Quel est le lien entre l’homme et l’éléphant ?
Dans sa "Lettre à l’éléphant" publiée en mars 1968 dans le Figaro littéraire, le romancier Romain GARY souligne : « Si l’homme se montre capable de respect envers la vie sous la forme la plus formidable et la plus encombrante -en référence à l’éléphant- alors demeure une chance pour que l’individu, cet autre monstre préhistorique encombrant et maladroit, parvienne d’une manière ou d’une autre à survivre. »
La Déclaration universelle des droits de l’homme est définie dans son préambule comme "un idéal commun à atteindre par tous les peuples et toutes les nations".
Romain GARY a écrit « qu’il y a des gens qui affirment que les éléphants ne servent à rien (…), ruinent les récoltes (…), que l’humanité a déjà assez de problèmes de survie dont elle doit s’occuper sans aller encore se charger de celui des éléphants (…), que c’est exactement le genre d’arguments qu’utilisent les régimes totalitaires (…), pour démontrer qu’une société vraiment rationnelle ne peut se permettre le luxe de la liberté individuelle (...), et que les droits de l’homme sont, eux aussi, des espèces d’éléphants (...). Si le monde ne peut plus s’offrir le luxe de cette beauté naturelle, c’est qu’il ne tardera pas à succomber à sa propre laideur et qu’elle le détruira (…), que le sort de l’homme et sa dignité sont en jeu chaque fois que nos splendeurs naturelles, océans, ►forêts ou éléphants, sont menacées de destruction. »
Ce romancier ajoute que « dans un monde entièrement fait pour l’homme, il se pourrait bien qu’il n’y eût pas non plus place pour l’homme. Tout ce qui restera de nous, ce seront des robots. Nous ne réussirons jamais à faire de nous entièrement notre propre œuvre. Nous sommes condamnés pour toujours à dépendre d’un mystère que ni la logique ni l’imagination ne peuvent pénétrer (…), que la présence des éléphants parmi nous évoque une puissance créatrice dont on ne peut rendre compte en des termes scientifiques ou rationnels, mais seulement en termes où entrent teneur, espoir et nostalgie (… ), et qu’ils sont notre dernière innocence ».
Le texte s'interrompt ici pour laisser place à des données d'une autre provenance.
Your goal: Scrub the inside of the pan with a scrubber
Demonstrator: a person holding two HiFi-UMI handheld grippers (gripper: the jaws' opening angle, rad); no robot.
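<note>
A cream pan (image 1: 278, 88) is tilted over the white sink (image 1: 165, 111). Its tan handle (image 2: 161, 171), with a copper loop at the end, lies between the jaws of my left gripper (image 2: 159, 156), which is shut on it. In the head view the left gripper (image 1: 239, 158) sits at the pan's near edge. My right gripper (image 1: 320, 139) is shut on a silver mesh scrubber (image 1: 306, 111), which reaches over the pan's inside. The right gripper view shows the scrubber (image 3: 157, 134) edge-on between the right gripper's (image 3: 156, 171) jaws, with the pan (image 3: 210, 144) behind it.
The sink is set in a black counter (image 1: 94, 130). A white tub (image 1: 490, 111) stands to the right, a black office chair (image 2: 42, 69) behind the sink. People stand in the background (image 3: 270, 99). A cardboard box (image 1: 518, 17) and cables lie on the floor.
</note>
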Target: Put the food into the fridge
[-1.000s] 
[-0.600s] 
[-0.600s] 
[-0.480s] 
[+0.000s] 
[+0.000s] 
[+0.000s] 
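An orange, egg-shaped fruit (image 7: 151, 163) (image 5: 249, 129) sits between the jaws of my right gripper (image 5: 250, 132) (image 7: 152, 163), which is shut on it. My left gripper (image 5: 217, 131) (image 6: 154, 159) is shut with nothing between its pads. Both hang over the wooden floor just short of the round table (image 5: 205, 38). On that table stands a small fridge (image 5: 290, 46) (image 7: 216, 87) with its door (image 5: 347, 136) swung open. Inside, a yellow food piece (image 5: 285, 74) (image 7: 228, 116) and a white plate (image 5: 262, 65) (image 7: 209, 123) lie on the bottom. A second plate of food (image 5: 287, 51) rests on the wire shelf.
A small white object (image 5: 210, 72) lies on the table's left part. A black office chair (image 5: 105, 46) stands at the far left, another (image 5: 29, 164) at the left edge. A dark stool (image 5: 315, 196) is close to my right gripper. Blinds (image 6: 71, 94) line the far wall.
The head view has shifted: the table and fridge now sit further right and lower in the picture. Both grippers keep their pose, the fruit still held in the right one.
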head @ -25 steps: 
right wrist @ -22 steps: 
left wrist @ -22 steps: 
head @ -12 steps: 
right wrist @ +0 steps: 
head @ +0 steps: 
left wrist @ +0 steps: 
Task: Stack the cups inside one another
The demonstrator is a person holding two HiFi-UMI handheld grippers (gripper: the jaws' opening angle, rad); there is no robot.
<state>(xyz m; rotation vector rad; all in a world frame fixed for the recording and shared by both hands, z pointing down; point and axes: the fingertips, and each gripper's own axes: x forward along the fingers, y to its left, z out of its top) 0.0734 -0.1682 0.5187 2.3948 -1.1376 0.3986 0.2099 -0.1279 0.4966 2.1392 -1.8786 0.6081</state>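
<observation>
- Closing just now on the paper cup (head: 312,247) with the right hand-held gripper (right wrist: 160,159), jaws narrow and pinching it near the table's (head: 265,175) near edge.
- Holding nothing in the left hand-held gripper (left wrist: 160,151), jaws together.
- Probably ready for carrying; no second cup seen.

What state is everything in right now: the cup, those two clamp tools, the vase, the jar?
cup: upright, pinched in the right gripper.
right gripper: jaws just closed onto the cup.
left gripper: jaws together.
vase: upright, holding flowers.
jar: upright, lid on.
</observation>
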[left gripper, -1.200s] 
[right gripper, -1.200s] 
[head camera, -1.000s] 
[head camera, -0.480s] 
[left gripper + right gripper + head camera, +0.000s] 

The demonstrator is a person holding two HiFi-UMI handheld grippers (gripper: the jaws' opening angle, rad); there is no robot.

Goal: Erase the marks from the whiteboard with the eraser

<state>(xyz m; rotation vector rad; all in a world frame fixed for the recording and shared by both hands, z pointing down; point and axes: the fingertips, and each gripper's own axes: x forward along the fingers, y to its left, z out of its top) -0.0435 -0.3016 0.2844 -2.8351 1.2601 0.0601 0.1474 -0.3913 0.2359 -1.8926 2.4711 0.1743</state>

C’est ainsi qu’il met l’humain et l’éléphant « sur le même bateau, poussé vers l’oubli par le même vent puissant du rationalisme absolu. Dans une société, vraiment matérialiste et réaliste, poètes, écrivains, artistes, rêveurs et éléphants ne sont plus que des gêneurs ».
Le pays du million d'éléphants
De son côté, Oui Ensemble constate que « le Laos, autrefois connu comme Lane Xang ou "Le pays du million d'éléphants", avait par le passé une vaste population de ce pachyderme d'Asie, à la fois domestiqué et sauvage. Aujourd'hui, la population sauvage est estimée à environ 400 individus, et à peine plus pour la population domestiquée ».